If this is the case, it means there is a big possibility you may be self-centered instead of Christ-centered.
Depression makes us focus on ourselves and our problems.
Ashmore explains, “The more we focus on Christ instead of ourselves – his beauty, his grace, his mercy, and his indestructible love – the more we experience transformation.”
You’re Not Alone
While we’ve focused on the pathway from depression to gladness with a focal point on soul work, there are times when it is absolutely necessary to seek counseling and medical help.
South Bay Bible Church offers counseling and can help you find resources to help you battle depression.
You are not alone; God will never leave you or forsake you, and we are here to help.
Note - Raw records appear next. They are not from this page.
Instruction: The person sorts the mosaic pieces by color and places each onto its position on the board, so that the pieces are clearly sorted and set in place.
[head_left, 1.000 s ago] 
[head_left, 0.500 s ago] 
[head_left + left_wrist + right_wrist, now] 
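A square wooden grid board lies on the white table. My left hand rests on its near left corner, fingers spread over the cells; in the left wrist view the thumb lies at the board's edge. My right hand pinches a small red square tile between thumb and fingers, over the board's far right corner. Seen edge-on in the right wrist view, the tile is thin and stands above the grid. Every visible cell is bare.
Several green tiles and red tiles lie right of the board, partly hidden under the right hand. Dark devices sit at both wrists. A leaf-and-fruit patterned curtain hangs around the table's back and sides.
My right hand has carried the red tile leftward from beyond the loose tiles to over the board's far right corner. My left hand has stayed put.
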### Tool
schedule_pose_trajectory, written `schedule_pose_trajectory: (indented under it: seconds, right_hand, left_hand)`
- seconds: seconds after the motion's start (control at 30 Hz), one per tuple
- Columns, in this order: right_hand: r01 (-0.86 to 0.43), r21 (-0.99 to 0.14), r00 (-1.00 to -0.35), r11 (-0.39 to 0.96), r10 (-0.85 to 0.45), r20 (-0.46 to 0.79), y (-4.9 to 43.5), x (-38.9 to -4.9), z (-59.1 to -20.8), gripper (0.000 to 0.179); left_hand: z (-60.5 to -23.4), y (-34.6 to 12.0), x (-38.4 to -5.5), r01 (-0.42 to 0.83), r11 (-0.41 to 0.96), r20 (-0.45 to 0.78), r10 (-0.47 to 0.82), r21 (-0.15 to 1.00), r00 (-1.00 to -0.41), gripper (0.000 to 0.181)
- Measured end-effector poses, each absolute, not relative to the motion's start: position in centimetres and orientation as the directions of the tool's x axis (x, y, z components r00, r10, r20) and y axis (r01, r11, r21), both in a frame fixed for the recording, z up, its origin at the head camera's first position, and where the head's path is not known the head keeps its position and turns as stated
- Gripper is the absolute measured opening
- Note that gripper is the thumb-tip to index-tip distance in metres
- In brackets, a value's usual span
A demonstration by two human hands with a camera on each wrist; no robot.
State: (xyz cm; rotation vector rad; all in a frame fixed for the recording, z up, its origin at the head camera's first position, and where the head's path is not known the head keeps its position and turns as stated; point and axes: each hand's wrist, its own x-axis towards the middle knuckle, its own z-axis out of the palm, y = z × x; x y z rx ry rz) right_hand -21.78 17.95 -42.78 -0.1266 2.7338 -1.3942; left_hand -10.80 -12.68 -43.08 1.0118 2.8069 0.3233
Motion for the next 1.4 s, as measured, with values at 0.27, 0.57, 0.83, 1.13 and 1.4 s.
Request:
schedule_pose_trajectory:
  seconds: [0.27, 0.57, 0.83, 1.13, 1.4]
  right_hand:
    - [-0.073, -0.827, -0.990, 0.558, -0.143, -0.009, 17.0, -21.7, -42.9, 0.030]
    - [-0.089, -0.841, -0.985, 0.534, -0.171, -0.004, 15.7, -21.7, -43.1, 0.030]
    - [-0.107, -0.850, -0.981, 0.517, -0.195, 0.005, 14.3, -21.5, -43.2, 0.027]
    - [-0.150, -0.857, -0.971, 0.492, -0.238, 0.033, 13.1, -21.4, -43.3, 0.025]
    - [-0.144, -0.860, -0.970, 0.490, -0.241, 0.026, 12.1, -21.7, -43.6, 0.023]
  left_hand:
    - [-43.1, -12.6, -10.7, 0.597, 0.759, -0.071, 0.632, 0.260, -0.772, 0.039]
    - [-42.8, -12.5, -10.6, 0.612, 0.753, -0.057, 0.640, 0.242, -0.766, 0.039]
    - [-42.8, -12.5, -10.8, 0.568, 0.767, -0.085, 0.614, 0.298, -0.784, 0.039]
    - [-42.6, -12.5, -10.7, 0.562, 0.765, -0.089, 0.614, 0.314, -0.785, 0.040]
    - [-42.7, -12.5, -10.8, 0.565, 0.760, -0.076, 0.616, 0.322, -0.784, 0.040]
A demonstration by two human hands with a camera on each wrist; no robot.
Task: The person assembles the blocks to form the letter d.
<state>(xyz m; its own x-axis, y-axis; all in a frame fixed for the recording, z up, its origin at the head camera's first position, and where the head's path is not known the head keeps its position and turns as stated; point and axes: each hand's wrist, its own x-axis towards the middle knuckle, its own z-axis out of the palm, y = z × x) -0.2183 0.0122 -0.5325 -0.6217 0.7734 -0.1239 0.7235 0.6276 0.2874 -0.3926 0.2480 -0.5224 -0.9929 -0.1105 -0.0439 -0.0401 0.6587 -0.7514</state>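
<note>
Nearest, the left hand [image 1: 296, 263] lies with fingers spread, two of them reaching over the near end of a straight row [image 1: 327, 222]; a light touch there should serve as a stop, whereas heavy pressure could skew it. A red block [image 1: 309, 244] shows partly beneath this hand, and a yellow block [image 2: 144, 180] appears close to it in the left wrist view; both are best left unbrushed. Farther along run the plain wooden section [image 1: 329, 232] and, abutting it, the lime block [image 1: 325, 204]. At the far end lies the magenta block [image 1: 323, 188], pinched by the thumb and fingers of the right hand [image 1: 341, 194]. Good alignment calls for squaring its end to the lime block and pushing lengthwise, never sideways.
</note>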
Therefore, since we have been justified through faith, we have peace with God through our Lord Jesus Christ, through whom we have gained access by faith into this grace in which we now stand. And we boast in the hope of the glory of God. Not only so, but we also glory in our sufferings, because we know that suffering produces perseverance; perseverance, character; and character, hope. And hope does not put us to shame, because God’s love has been poured out into our hearts through the Holy Spirit, who has been given to us.